This is a high level meta-RFC for the general design principles around APIs involving passes and optimizations of the TVM stack. As we start to add new passes and optimizations to the infrastructure, there is an increasing tension between two styles of API designs.
To take an concrete example, imagine that we want to add a preprocessing option that quantizes a f32 model into int8, there are two possible options
Option 1: Add Options to the All-in-one Build API
mod = relay.frontend.from_keras(model_name)
with relay.BuildConfig(quantize_model=True, quantize_start_layer=1):
result = relay.build(mod)
In this case, relay.build serves as an all-in-one API that does everything, and the additional switches are just like -Wall switches in the compiler that switches things on and off.
Option 2: API Composition
mod = relay.fronend.from_keras(model_name)
mod = relay.quantize.Quantize(from_layer=1)(mod)
result = relay.build(mod)
We call another quantize pass before we do build. The advantage of this approach is that this is more composable. Imagine that I want to do additional pass after quantization, for example, change my layout to a customized layout that fits into the accelerator, we could insert a pass to do so
mod = relay.fronend.from_keras(model_name)

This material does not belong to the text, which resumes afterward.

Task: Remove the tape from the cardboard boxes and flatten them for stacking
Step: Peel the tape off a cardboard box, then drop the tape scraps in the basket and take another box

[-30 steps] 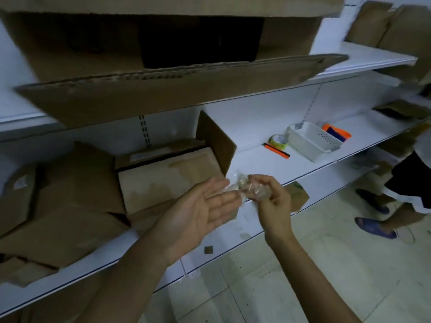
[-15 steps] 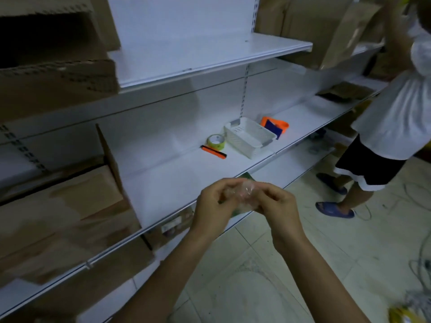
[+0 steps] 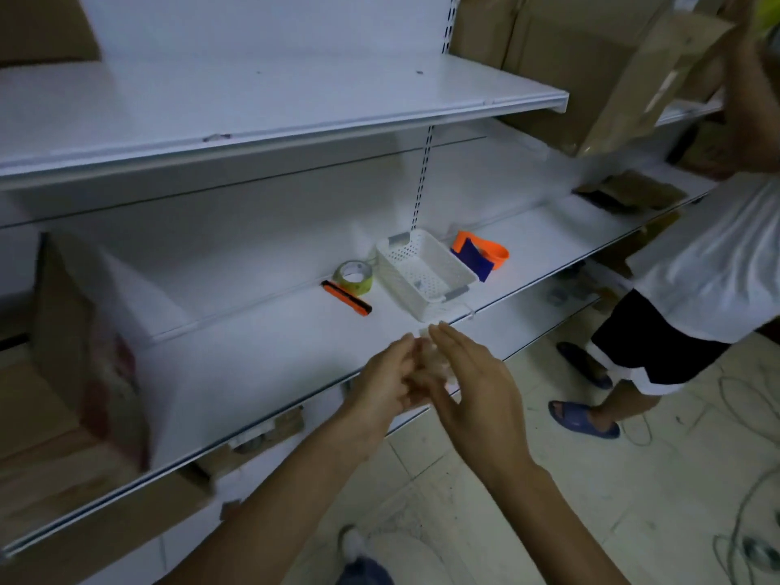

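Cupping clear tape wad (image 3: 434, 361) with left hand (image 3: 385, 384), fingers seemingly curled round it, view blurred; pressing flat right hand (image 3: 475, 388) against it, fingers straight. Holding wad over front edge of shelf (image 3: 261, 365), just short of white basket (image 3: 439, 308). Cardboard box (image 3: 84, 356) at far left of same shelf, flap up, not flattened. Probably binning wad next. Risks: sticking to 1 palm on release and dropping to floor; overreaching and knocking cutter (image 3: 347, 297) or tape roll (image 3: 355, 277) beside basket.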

mod = relay.transform.Sequantial(
[relay.quantize.Quantize(from_layer=1),
relay.transform.ConvertLayout(from="NHWC", to="NHWC4c")])(mod)
result = relay.build(mod)
Summary of proposal in this RFC
This RFC advocate for option2. Note that once we have option 2, we could also build a customized pipeline that exposes an API like option1. Many of our proposed APIs started looking like option1, because option1 is the API that traditional compilers exposes through CLI.
However, the possibility of optimization choices brings the need to explore possible optimization pipeline patterns. Just like the same as the need for exploring neural network architectures. Today, we are getting used to composable APIs that construct resnet by layers, and then invoke it through a fit function. We can do the same for the pass API, with the analogy(pass <-> layer, fit <-> build)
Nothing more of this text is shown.